### Description of the task
In the entries below, which lines run from the one containing "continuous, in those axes" to the one containing "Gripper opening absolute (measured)"? Copy exactly those lines, ends included, and no others.

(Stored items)
┄┄┄┄┄┄┄┄┄┄┄┄┄┄┄┄┄┄┄┄

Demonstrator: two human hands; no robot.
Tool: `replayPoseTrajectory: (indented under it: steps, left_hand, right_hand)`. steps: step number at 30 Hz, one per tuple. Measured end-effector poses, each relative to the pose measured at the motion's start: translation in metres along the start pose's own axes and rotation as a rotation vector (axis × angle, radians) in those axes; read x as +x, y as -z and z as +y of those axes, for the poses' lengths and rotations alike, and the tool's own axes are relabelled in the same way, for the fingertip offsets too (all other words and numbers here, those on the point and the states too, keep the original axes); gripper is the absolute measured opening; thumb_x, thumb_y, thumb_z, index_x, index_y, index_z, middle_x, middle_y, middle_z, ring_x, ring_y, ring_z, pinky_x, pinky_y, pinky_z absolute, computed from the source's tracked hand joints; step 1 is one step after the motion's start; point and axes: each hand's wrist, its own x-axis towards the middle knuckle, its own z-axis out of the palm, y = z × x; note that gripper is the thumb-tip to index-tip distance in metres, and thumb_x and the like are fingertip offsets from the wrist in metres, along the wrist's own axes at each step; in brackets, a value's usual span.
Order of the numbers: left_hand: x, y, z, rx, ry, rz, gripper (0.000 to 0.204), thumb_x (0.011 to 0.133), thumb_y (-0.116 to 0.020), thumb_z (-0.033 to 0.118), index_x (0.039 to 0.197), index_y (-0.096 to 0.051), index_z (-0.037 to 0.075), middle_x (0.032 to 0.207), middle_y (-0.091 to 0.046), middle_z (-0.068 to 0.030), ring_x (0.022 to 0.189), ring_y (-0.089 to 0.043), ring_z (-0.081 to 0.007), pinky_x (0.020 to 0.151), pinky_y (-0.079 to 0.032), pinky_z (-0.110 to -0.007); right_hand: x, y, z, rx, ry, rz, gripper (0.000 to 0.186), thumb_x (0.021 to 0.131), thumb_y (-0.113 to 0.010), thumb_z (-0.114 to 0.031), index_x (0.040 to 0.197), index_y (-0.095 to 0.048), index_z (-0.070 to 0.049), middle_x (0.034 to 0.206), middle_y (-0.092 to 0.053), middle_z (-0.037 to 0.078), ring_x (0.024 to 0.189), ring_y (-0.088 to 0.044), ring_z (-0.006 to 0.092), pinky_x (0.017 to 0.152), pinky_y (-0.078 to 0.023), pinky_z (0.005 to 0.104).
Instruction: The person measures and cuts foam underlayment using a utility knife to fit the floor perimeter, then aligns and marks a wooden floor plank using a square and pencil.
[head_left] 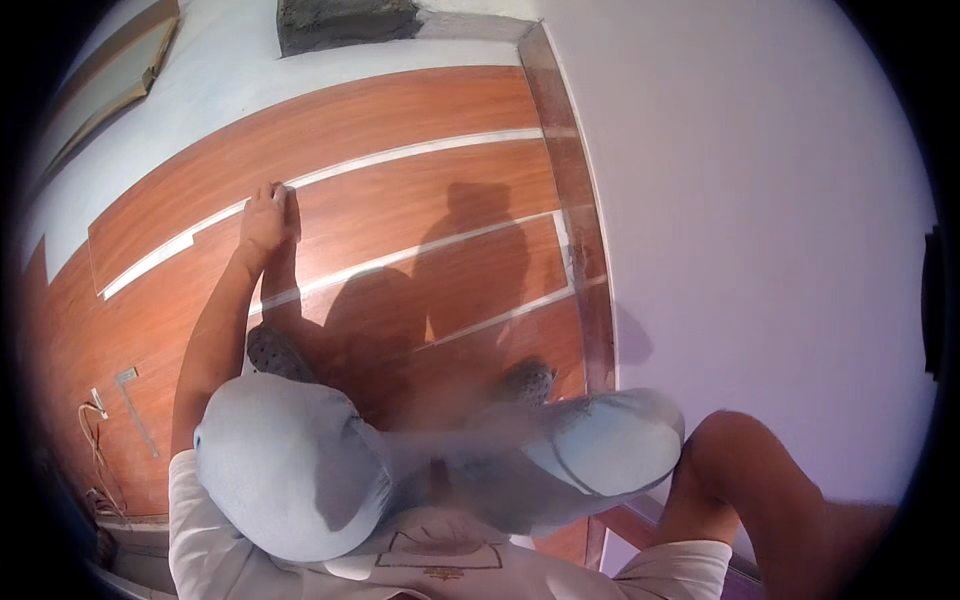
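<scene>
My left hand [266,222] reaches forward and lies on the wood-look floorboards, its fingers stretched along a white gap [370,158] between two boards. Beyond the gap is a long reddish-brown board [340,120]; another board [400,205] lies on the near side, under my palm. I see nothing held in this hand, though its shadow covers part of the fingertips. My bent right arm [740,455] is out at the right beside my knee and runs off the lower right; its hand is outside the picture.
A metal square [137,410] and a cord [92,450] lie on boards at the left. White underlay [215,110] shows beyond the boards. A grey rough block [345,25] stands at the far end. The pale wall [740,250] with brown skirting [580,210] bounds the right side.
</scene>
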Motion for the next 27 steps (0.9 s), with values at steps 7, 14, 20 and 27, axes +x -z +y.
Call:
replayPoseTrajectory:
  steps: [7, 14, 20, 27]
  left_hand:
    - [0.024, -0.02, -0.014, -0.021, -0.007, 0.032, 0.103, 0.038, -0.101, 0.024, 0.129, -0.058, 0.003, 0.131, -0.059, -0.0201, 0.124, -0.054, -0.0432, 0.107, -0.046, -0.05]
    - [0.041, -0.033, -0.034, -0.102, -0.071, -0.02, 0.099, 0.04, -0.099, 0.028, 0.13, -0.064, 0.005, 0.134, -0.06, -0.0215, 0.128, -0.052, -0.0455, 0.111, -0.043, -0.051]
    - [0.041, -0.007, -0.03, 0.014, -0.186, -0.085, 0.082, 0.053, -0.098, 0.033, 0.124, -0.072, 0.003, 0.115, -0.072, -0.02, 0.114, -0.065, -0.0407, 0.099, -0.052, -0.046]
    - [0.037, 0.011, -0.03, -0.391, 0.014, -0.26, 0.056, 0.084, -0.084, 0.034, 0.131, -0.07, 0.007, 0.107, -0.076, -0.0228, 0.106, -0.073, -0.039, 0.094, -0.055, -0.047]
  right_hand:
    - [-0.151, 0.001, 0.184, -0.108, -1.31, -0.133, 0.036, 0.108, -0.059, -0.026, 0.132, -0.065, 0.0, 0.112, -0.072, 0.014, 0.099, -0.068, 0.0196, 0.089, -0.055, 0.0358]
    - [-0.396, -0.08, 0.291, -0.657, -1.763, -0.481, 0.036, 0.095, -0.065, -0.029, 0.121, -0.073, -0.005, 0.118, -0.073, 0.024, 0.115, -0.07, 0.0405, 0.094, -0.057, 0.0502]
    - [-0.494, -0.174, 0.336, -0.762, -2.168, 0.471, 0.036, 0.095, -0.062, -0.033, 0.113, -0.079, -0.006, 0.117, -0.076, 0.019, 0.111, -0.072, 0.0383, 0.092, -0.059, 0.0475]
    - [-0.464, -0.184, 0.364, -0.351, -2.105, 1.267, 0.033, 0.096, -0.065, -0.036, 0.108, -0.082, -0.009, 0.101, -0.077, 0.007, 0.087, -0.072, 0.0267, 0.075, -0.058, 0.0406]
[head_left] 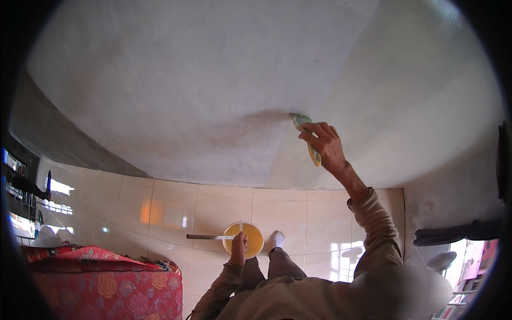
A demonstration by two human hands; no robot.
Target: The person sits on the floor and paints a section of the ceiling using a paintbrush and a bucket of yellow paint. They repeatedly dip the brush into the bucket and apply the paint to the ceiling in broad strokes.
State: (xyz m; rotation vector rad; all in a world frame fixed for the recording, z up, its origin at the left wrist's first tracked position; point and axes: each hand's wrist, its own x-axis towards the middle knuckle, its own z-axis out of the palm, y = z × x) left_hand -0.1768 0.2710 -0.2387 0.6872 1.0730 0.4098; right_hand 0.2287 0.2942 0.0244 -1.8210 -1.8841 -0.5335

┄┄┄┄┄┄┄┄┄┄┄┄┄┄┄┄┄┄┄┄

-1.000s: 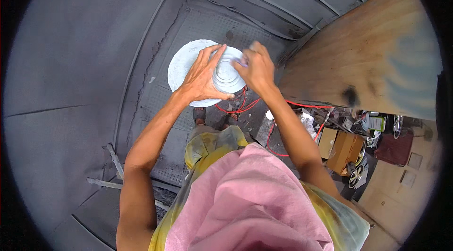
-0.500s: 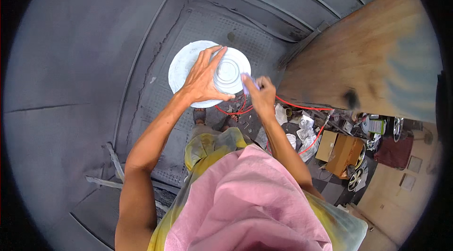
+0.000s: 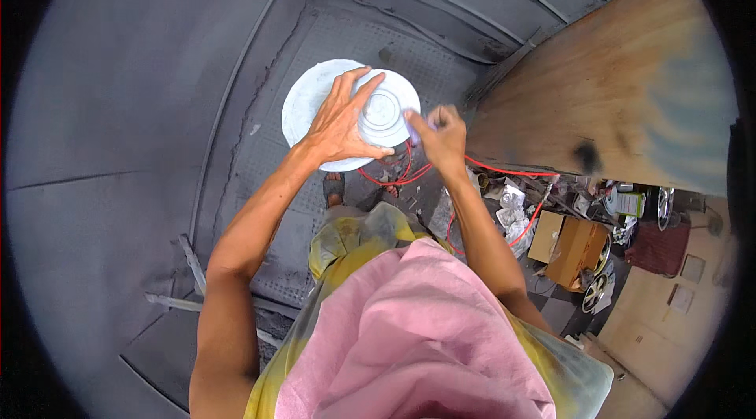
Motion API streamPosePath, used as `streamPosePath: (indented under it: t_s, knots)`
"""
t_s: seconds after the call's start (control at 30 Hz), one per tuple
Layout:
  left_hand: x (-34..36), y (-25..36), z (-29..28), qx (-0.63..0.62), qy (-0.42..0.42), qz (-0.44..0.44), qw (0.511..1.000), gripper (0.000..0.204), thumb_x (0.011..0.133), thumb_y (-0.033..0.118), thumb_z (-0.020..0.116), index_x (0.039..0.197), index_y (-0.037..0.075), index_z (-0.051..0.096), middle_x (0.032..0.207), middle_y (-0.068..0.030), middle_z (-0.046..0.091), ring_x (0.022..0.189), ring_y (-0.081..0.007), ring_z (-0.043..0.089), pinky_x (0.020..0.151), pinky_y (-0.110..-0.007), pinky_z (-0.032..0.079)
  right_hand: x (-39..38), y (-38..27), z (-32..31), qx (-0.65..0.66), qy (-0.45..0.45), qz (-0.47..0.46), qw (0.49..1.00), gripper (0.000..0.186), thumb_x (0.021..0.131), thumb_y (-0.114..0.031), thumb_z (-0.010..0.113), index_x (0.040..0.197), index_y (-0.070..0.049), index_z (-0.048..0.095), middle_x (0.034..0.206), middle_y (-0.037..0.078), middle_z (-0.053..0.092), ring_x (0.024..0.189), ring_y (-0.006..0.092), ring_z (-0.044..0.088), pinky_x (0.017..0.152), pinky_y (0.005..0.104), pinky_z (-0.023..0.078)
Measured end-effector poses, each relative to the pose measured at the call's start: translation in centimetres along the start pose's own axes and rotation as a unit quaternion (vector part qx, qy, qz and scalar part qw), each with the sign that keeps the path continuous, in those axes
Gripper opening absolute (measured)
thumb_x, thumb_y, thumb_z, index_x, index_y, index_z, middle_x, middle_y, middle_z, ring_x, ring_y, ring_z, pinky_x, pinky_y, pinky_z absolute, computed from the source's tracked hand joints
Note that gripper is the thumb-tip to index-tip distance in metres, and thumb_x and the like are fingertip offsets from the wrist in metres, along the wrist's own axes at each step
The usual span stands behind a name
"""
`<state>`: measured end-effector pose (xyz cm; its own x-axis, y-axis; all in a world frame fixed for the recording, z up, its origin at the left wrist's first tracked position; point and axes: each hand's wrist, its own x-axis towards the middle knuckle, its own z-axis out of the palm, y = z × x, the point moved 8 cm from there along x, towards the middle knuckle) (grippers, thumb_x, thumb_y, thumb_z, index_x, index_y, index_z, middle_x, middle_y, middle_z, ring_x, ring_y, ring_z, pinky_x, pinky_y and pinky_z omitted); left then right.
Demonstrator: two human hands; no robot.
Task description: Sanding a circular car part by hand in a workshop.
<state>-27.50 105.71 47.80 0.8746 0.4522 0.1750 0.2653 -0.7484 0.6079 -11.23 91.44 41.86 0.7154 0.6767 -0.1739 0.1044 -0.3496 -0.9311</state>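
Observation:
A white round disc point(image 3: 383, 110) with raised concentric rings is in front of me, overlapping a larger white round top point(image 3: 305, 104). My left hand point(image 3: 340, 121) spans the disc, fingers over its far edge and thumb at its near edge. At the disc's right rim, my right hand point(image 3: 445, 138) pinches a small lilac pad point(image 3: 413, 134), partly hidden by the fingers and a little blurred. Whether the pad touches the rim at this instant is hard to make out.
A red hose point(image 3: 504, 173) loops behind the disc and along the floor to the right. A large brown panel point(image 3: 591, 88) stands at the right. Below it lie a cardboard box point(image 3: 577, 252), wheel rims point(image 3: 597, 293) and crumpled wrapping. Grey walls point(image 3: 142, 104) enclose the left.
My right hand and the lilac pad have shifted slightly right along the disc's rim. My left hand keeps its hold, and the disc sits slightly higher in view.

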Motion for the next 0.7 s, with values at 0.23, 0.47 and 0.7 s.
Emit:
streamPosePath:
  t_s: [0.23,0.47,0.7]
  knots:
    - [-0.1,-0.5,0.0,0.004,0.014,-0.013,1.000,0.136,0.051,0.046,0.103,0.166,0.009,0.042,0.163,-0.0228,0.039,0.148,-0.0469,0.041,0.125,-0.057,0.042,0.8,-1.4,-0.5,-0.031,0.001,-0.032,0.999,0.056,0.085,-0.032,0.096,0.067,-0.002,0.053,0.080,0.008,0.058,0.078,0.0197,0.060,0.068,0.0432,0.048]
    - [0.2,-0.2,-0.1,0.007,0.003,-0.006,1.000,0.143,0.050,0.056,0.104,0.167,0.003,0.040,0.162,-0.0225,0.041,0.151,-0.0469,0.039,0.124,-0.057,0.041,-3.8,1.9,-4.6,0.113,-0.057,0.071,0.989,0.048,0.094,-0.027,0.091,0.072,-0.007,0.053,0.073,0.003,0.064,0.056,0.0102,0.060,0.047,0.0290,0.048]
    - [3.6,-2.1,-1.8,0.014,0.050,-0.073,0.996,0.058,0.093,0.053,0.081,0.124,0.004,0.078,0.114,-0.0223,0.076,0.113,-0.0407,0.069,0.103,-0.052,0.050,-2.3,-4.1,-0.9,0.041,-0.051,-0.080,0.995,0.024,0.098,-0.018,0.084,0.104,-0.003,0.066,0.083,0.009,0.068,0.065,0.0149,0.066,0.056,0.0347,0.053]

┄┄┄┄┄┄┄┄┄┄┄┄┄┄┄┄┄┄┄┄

### Solution for this problem
Measured end-effector poses, each relative to the pose measured at the call's start: translation in centimetres along the start pose's own axes and rotation as a unit quaternion (vector part qx, qy, qz and scalar part qw), each with the sign that keeps the path continuous, in those axes
Gripper opening absolute (measured)

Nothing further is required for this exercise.